As you can see, some CC licenses are linked, others aren't and the GFDL link goes to the Wikipedia article about the GFDL. This is very typical. The template attempts to substitute license names magically with links through some error prone code where a missing character will cause a license URL to be omitted.

  1. In many, probably most, invocations, it adds no new information. Media Viewer already provides attribution both using the author name and source URL. Typically this results in a virtually identical credit line (both below the image and using the "Use this file" dialog). So the actual severity of this issue is being dramatically exaggerated.
  1. The template, in its current form, emits all its text as a single machine-readable string. In order to display it in a manner similar to other attribution info (i.e. license in one place, author in another), the machine-readable output would need to be modified.

It's not clear to us that the template in its current form should exist or should be supported. To the extent that uploaders want to provide custom attribution strings beyond source URL and author, there may be better ways to do this, so that information like license name and author name is not duplicated in two places.

At minimum, we would need to address 3) - we could then ignore the problematic license string in favor to Media Viewer's own license parsing code, and substitute author/source information with the attribution string in the template. However, we think this would be a cop-out -- we should find a way to solve this problem that minimizes information repetition.
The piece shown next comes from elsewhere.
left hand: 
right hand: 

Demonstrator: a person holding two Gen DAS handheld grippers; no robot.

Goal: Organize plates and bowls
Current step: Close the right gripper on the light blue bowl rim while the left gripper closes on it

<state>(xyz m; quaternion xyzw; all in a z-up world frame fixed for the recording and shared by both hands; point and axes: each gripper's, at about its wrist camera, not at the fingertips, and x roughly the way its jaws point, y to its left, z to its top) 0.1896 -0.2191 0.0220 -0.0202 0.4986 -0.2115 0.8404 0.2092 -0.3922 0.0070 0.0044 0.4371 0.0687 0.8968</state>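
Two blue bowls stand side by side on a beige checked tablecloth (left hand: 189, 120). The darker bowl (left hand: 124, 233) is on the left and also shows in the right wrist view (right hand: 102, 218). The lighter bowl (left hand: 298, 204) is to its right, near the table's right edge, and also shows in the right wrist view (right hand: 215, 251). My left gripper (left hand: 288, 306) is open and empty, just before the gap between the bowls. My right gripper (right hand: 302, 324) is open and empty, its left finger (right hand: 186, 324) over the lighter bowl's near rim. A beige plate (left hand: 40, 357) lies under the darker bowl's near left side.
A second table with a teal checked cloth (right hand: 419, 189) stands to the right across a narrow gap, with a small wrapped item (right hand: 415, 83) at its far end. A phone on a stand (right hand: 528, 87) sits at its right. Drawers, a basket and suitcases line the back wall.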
None of these issues are specific to Media Viewer; they will impact all re-users of Wikimedia content. (For example, any re-user would be including error-prone licensing information by relying on "credit line" attribution strings which sometimes link to the actual license and sometimes not.)

  1. Agreed
  1. Agreed, though there are a few uses that are more esoteric and or where people request to list Multiple licenses for instance. I do note, that such can be seen as 'requests from the author', not as legal requirements. We should however not forget that some people might make image donations based on their assumptions that these statements will be shown to potential re-users. That is an important 'social contract' that we need to be very careful with.
  1. We should not have to do that. As I see it, such statements are 'full overrides' of whatever we can gather from metadata statements. And thus full responsibility is with the author of that Credit line. I say just parse it out, strip all html other than <a> and show it in full place instead of anything else we can gather, when providing attribution.

(In reply to Derk-Jan Hartman from comment #6)

I say just parse it out, strip all html other than <a> and show it in full
place instead of anything else we can gather, when providing attribution.

That would often result in attribution that is not compliant with the license. I don't think shoving the responsibility to the author (who might or might not have understood the semantics of {{credit line}}) can justify doing that.

We show incorrect data all the time right now, why should we be overly correct on something where people want to deviate from the standard ?

Our communities often want control and the community is often very self correcting. This is just a small subgroup of highly experienced users. Let them figure it out on their own I say.

Or we can go draft two descriptions for both plans and let them vote on it.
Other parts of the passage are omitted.